According to a 2009 study (7), total antioxidant content was highest in molasses when compared with other sweeteners such as: refined sugar, corn syrup, agave nectar, honey, maple syrup and brown sugar.
Molasses has the highest amounts of calcium and magnesium for liquid sweeteners. Just one tablespoon of molasses provides 4% DV calcium and 12% DV magnesium.
Molasses can be used for baking, but it can also be added to sauces and marinades.
If a recipe calls for black strap molasses, make sure to use only that specific kind because it has a unique flavor to it.
#5 – Fruit puree
Using a fruit puree as a liquid sweetener works best for baking.

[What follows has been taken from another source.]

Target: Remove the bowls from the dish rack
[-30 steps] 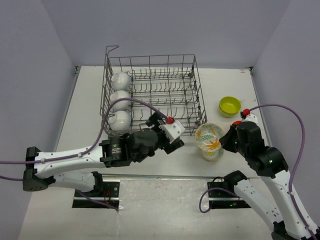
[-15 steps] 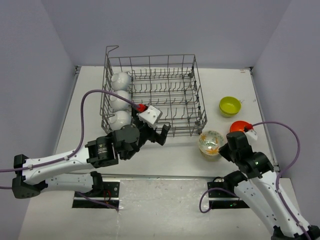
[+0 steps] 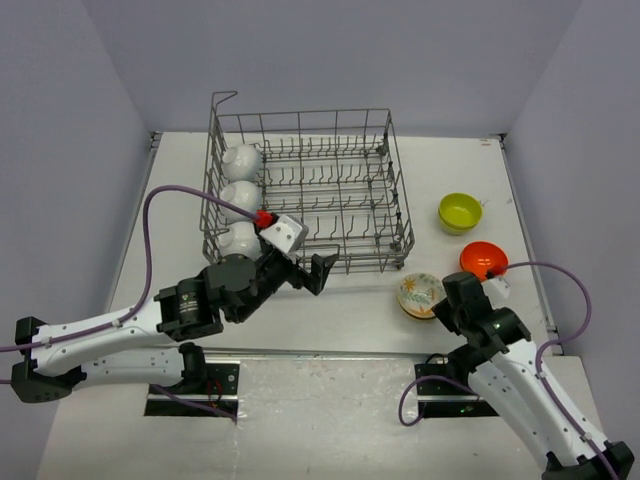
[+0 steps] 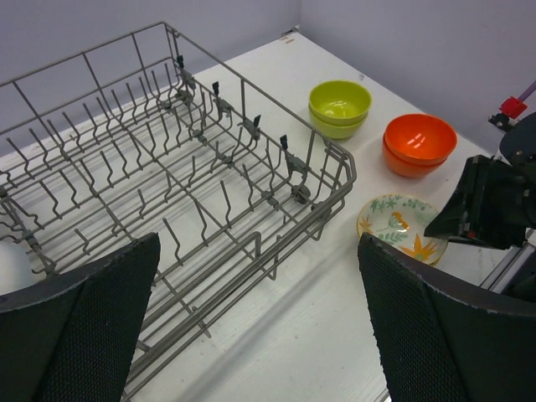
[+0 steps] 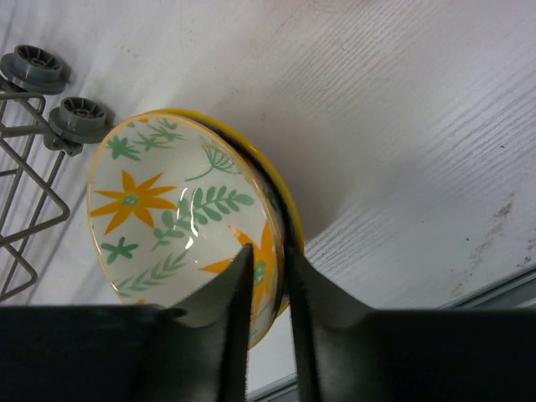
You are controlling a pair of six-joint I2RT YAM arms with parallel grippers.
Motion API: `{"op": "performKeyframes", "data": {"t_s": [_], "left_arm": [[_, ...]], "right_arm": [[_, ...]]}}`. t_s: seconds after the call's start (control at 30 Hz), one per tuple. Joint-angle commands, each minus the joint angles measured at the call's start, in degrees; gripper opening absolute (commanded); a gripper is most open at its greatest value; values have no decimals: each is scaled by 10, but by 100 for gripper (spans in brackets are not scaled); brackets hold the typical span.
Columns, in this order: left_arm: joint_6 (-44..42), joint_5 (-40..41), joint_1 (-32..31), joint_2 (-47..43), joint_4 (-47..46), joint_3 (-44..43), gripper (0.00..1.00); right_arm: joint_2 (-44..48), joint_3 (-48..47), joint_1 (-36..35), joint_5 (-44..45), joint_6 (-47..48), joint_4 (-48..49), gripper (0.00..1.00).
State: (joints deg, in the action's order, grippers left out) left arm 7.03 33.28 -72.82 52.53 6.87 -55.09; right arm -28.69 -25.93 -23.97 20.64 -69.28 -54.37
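My right end effector (image 5: 266,251) pinches floral bowl (image 5: 167,209) rim, left end effector (image 4: 260,251) wide, empty; I fear tipping if withdrawn unreleased

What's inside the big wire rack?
Three white bowls stand in a row along the left side of the dish rack. The left arm covers part of the nearest one, and the wires hide their undersides.

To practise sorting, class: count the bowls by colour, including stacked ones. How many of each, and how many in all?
White bowls: 3, in the rack
Yellow-green bowls: 2, stacked
Orange bowls: 2, stacked
Floral bowls: 2, nested
Total: 9
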Motion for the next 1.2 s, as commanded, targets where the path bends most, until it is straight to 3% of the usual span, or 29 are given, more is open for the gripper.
{"op": "performKeyframes", "data": {"t_s": [0.0,0.1,0.33,0.47,0.57,0.6,0.77,1.0,1.17], "left_arm": [[11,-14,0,-10,-31,5,100],[14,-17,0,-17,-34,9,100],[58,94,8,19,-20,-6,100],[114,63,76,49,-3,-17,100],[139,1,115,63,-13,-18,100],[145,-4,123,69,-14,-20,100],[178,-1,148,82,-6,-39,100],[174,71,158,129,70,-141,100],[146,127,163,99,65,-157,100]], "right_arm": [[-22,0,1,28,-39,35,32],[-16,-1,1,21,-38,35,52],[56,-39,1,-2,-30,6,75],[92,-89,1,4,-22,-24,85],[102,-110,1,7,-7,-31,87],[104,-119,1,10,2,-35,92],[93,-142,1,4,55,-21,99],[76,-181,1,-113,178,108,99],[10,-258,1,-187,265,184,99]]}}
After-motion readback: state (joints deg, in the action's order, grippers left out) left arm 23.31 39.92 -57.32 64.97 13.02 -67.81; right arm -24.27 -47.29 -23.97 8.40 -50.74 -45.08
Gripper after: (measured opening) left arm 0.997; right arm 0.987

Applesauce is probably the most common fruit puree used as a natural sweetener.
However, pears, papaya or berries could also be used as a liquid sweetener.
The benefit of using a fruit puree as a sweetener is you get a boost of fiber, nutrients, antioxidants and increase your fruit servings for the day.
Besides baking, fruit purees can be used as a natural sweetener for oatmeal, yogurt, topping for icecream, toast or pancakes.
Fruit purees can be a replacement for commercially made jams or jellys that are mainly sugar.
Blending your own fruit purees can be easy to make, boost the nutritional value of a sweetener and be cheaper in the long run.
Be aware that using fruit juice for a sweetener is different than fruit puree.
Fruit purees contain more fiber, while fruit juice, even if it is 100% pure fruit juice, is high in sugar.
The fiber from using the whole fruit can stabilize the release of sugar into the blood stream.